Users will become increasingly accustomed to very responsive sites and the latency penalty that is currently normalised will become more glaring and unacceptable.


What has been your experience on server side rendering ? We are very concerned about SEO,etc - have you seen any impact of using Next.js on SEO performance,etc


We have a number of Next sites in development at the moment, but none in production (soon!).

SEO shouldn't be a problem, especially as the initial page is serverside rendered.

The only slight complexity is in returning sitemap.xml I believe, which requires a little bit more configuration currently. If you search the Github repo for 'SEO' you should find some tickets (open and / or closed) that discuss this.


I'm with you, but it's just part of the growing pains. The web is successful because it's easy to layer businesses on top of each other... I can have a Tumblr with a Shopify backend and Google Adwords on top. Apps are walled gardens so they can only enforce one business model at a time. That can make things nice and tidy, but it walls you out of the messy, compositional business models of the web.

Because business models are composed on the web, it's just harder to settle on unified design standards. It takes time for everyone to agree on a separation of responsibilities on the page. This is compounded by the sheer newness of the business models. My webcomic about fancy cheeses has a segment marketing a line of tractors now to industrial buyers at a conference in Wisconsin this week? OK. That's an opportunity I probably wouldn't have had selling Java apps.

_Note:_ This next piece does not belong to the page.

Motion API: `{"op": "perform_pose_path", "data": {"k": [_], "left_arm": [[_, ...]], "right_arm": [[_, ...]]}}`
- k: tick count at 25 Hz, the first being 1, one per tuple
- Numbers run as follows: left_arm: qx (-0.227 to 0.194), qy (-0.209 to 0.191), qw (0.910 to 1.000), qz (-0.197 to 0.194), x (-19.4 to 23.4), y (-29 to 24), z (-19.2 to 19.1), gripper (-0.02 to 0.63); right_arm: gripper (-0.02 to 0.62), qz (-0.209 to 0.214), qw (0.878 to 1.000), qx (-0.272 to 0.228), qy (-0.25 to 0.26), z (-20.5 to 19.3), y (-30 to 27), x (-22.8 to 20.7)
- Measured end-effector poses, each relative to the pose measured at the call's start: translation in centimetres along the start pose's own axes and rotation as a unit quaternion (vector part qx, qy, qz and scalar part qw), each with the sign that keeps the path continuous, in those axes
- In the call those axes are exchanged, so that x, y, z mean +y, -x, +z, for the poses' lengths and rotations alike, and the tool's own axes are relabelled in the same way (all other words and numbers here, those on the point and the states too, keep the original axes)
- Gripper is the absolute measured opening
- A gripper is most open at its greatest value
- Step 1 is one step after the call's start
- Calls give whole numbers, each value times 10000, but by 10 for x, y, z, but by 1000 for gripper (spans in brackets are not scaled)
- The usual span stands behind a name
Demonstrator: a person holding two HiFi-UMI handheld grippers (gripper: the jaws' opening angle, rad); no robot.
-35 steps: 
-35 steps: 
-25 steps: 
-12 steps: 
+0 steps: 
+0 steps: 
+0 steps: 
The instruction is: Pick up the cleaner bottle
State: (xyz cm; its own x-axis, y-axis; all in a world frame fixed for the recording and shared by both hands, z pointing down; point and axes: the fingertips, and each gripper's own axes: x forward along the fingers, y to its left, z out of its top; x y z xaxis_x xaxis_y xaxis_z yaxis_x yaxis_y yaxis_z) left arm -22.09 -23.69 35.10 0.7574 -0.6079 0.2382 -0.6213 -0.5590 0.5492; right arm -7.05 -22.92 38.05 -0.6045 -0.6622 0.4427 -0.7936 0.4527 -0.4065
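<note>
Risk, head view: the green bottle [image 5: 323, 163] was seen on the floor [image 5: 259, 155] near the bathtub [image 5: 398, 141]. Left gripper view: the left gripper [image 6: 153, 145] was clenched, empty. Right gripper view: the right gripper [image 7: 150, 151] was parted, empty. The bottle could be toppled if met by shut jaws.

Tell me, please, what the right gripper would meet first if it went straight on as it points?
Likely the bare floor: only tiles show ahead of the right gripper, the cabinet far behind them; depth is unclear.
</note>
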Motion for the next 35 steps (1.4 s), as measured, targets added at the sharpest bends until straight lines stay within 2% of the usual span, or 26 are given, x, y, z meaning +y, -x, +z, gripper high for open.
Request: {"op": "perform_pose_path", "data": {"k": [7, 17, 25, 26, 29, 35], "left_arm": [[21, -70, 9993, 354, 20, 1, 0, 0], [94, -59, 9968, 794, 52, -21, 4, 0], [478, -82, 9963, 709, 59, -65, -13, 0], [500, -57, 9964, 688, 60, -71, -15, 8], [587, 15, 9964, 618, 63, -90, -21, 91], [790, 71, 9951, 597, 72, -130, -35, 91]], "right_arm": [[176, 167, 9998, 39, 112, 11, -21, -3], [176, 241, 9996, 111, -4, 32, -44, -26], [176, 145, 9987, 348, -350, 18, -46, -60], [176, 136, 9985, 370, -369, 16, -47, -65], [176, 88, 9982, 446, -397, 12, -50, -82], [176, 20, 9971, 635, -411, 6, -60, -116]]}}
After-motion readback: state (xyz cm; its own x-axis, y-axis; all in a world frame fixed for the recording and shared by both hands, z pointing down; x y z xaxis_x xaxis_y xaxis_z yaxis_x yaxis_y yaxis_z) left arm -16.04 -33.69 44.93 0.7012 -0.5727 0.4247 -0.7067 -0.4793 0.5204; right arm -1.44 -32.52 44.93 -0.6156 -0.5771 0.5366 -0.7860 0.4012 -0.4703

Well what's unique about HN and Wikipedia? They're largely non-monezited. If Buzzfeed can make more money off of a flashy website it's hard to argue with.


HN doesn't do much, but Wikipedia does a decent amount of stuff with JS on their website despite people taking it as an example of "the web as documents"

meanwhile, I don't know how FB or Twitter are nice user experiences when you operate on a "paginate 20 tweets at a time" philosophy.


I don't think it's either/or. You can make a "flashy" (in the sense of Buzzfeed) without it being burdened by huge amounts of js. Likewise, monetized sites are still frequently not like Wikipedia or HN.


Ten years ago MapQuest was state of the art, and you'd click "next tile" over and over to traverse a map. Then Google Maps showed up with its voodoo ajax and infinite scroll and ushered in the modern web app era. Sure, some folks overdo it, but I'm not going back.


That is a vision that is incompatible with the reality of computing from the past 10 years.


I would love HN to provide an easy way to see where the reply thread to this first comment ends. Some js might enable that. Basic html/css - I think no.


It's that [-] button next to the username above each comment. It collapses all the cascading comments. It is enabled via JS. If you disable JS, then it disappears.


I suspect you could hack a similar collapsing thread UI together with styled radio buttons and no JS, if you really wanted to prove a point.


Thanks, I didn't see it


But I seldom hear people saying the old web pages can't be shown on today's browser.